Notebook

Tutorial: Data Submission to ESS-DIVE SANDBOX Using API¶

This notebook includes steps to submit data to ESS-DIVE through the API. This is a tutorial notebook and contains extra guidance and information about the API and metadata creation process.

The ESS-DIVE Dataset API is a service that enables projects to programmatically submit and manage datasets with ESS-DIVE. This is an alternative to using the ESS-DIVE Online form for data uploads. This service encodes metadata using the JSON-LD specification. JSON-LD is a schema to encode linked Data using JSON, and in the future will be used by Google to index metadata for searches. The use of the standardized JSON-LD schema will dramatically increase the visibility of datasets, and also enable projects to create one-time code that can be reused for periodic uploads of datasets to ESS-DIVE.

⭐ Contact ess-dive-support@lbl.gov to submit more than 10GB per upload attempt. Additional permissions are required.
⭐ Current Maximum Upload Limit: 500 GB per upload attempt
Please contact ess-dive-support@lbl.gov to submit more than 500GB of data at once.

Use Sandbox https://api-sandbox.ess-dive.lbl.gov when testing code to submit datasets to ESS-DIVE. All code examples use sandbox.
Once you have tested your code and you're ready to create new datasets for publication, use our production domain https://api.ess-dive.lbl.gov/.

For additional information about the API, review the documentation at https://api-sandbox.ess-dive.lbl.gov.
Email ESS-DIVE at ess-dive-support@lbl.gov if you require assistance

1. Get Authentication Token¶

Go to https://data-sandbox.ess-dive.lbl.gov
Sign in with Orcid
Click your Name in the right hand corner and select My Profile
Now Click the Settings > Authentication Token
Scroll down and click Copy on the “Token” tab to get your authentication token

⭐️ If you are not already registered to submit data with ESS-DIVE, follow the steps on the Register to Submit Data page: https://docs.ess-dive.lbl.gov/contributing-data/new-contributor-registration.

2. Setup¶

In [1]:

pip install requests

Requirement already satisfied: requests in /Users/emilyarobles/anaconda3/lib/python3.9/site-packages (2.28.2)
Requirement already satisfied: urllib3<1.27,>=1.21.1 in /Users/emilyarobles/anaconda3/lib/python3.9/site-packages (from requests) (1.26.9)
Requirement already satisfied: certifi>=2017.4.17 in /Users/emilyarobles/anaconda3/lib/python3.9/site-packages (from requests) (2021.10.8)
Requirement already satisfied: charset-normalizer<4,>=2 in /Users/emilyarobles/anaconda3/lib/python3.9/site-packages (from requests) (2.0.4)
Requirement already satisfied: idna<4,>=2.5 in /Users/emilyarobles/anaconda3/lib/python3.9/site-packages (from requests) (3.3)
Note: you may need to restart the kernel to use updated packages.

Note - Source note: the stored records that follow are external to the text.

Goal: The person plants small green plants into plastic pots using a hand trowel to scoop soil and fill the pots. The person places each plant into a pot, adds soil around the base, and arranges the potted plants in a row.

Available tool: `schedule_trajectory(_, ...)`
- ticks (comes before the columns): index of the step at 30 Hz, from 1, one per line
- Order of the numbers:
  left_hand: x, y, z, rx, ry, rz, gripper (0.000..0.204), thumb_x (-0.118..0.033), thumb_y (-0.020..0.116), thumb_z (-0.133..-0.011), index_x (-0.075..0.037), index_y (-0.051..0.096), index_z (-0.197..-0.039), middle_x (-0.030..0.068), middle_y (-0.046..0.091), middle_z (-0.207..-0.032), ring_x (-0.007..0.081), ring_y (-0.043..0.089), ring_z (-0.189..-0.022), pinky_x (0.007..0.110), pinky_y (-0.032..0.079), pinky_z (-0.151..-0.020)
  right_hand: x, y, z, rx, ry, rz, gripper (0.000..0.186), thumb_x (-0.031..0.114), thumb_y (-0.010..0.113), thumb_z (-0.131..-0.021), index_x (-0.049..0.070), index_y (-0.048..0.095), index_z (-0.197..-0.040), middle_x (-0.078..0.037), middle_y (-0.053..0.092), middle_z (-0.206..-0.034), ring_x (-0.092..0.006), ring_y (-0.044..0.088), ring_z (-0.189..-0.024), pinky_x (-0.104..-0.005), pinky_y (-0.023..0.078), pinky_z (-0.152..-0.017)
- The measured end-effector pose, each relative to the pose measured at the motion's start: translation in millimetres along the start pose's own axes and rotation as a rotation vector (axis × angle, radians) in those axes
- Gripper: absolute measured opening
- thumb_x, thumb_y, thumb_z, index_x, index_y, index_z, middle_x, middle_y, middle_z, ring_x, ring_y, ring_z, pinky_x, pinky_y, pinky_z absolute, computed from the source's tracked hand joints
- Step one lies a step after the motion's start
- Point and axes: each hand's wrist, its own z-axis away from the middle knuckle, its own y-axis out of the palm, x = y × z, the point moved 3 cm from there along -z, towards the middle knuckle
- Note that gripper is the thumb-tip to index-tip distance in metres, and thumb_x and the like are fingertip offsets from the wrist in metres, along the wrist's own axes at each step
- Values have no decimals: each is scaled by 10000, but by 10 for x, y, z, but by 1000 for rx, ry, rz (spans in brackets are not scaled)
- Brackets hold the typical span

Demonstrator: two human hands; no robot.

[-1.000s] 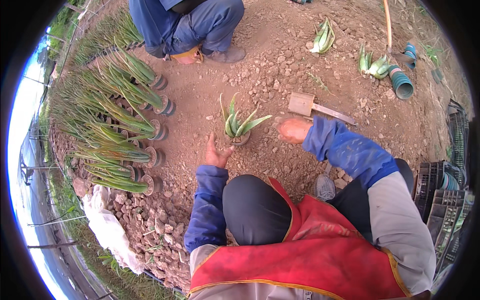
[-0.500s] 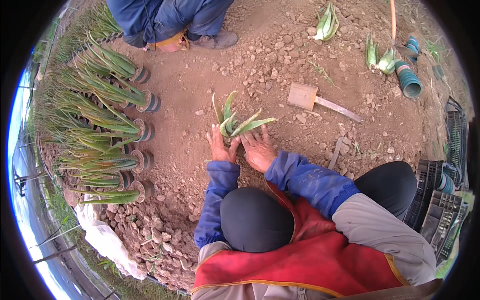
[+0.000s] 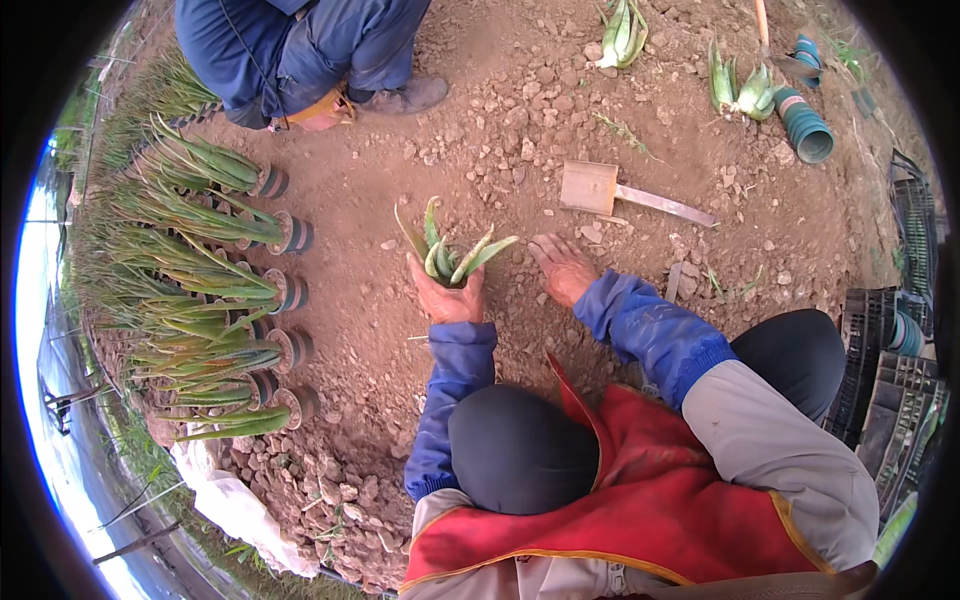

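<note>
At frame centre my left hand (image 3: 447, 298) gripped the upright aloe plant (image 3: 452, 255); my right hand (image 3: 563, 268) lay spread on soil (image 3: 380, 200) just right of it.

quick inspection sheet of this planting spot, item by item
surface: bare, clumpy brown soil with loose stones.
job's things: small aloe plant upright in the ground; wooden-bladed hoe lying flat just beyond it.
clutter: loose aloe plants and a stack of green pots at top right; black crates at right.
hands: left hand cups the aloe's base; right hand rests flat on the soil beside it, empty.
cables: nothing seen.
surroundings: row of potted aloes lying on their sides at left; another person crouching at top; white sack at lower left.
</note>
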Motion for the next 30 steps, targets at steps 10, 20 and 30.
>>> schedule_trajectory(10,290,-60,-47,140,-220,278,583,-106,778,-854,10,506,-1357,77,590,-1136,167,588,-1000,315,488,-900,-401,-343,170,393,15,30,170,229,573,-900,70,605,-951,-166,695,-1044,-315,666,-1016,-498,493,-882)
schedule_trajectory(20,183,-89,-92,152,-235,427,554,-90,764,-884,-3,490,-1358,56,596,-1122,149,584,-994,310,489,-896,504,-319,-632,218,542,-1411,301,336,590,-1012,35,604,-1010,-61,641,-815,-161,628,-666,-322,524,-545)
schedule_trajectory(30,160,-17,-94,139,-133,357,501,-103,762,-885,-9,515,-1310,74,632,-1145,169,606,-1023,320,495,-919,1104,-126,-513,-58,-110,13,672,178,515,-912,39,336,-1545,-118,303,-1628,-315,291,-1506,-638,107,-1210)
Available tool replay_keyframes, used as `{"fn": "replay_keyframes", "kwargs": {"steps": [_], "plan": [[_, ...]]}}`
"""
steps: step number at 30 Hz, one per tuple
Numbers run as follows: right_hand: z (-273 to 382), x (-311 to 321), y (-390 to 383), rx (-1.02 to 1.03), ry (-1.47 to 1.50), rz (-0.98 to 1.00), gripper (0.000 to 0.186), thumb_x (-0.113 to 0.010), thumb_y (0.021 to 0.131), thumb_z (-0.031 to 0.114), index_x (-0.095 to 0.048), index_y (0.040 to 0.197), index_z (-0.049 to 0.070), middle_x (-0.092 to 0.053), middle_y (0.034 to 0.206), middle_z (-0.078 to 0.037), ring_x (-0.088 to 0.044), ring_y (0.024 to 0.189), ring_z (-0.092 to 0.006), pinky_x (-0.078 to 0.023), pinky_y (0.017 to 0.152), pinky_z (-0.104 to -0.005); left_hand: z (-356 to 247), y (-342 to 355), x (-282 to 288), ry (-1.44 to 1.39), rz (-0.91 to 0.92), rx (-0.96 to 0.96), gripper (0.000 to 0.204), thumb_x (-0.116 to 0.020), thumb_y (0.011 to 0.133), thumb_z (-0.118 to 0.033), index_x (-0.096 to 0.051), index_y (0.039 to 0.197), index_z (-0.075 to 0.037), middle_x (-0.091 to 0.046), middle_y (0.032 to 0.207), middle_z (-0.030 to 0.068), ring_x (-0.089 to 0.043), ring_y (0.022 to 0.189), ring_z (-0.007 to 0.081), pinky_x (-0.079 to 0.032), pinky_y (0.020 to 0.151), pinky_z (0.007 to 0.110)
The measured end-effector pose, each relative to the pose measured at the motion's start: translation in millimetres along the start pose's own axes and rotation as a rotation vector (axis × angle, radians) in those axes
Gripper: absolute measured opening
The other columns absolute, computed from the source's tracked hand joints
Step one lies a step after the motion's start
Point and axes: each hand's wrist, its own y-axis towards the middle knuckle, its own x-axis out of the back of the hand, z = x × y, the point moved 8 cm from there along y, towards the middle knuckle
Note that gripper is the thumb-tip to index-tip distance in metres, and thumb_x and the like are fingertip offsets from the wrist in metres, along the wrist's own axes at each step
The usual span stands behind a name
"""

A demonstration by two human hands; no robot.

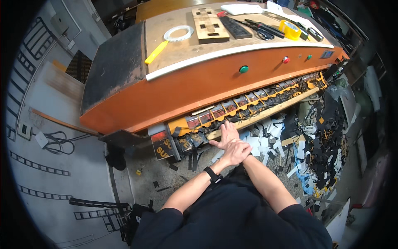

Enter your Authentication Token below by running the cell, then pasting your token into the text box. Do not re-run the cell after entering your token, unless you are updating your token. See step 1 for instructions to access your token through ESS-DIVE.

Reminder: Tokens expire every 24 hours. Always repeat this setup step when you update your token.

In [7]:

import requests
import os
import json
from ipywidgets import widgets, interact
import re

token_text = widgets.Text("", description="Token:")
display(token_text)

Text(value='', description='Token:')

In [60]:

token = token_text.value
base = "https://api-sandbox.ess-dive.lbl.gov/"
header_authorization =  "bearer {}".format(token)
endpoint = "packages"

if token == '':
  print('Please enter your token after running the cell above.')
else:
  print('You have successfully entered your token. Please remember to update every 24hrs.')

You have successfully entered your token. Please remember to update every 24hrs.

3. Create Metadata¶

The following lines of code validate JSON-LD metadata for a single dataset. The original code for creating a JSON object can be found at https://docs.ess-dive.lbl.gov/programmatic-tools/ess-dive-dataset-api/python-example#create-metadata. For the purpose of this tutorial, we have organized elements into smaller groups.

For each metadata field we have provided general guidance on what to include. For more information about our requirements for metadata quality and to review checks that are performed during the publication review process, please see our Dataset Requirements documentation: https://docs.ess-dive.lbl.gov/contributing-data/package-level-metadata

Project Information - provider¶

First, let's add your information as provider. You will need your project name and personal information, the same as it appears in your ESS-DIVE profile:

ORCID
First and last name
Email
Job title (eg. Principal Investigator)

Revise the example information directly in the cell bellow. After running the cell, check that the output information matches your project information correctly.

In [61]:

provider_details = {
   "name": "SPRUCE",
   "member": {
     "@id": "http://orcid.org/0000-0001-7293-3561",
     "givenName": "Paul",
     "familyName": "Hanson",
     "email": "hansonpj@ornl.gov",
     "jobTitle": "Principal Investigator"
   }
 }

#DO NOT EDIT BELOW
print('Please review your information and revise if needed.')
print(f"Project name: {provider_details['name']}\nSubmitter ORCID: {provider_details['member']['@id']}\nFirst name: {provider_details['member']['givenName']}\nLast name: {provider_details['member']['familyName']}\nEmail: {provider_details['member']['email']}\nJob title: {provider_details['member']['jobTitle']}")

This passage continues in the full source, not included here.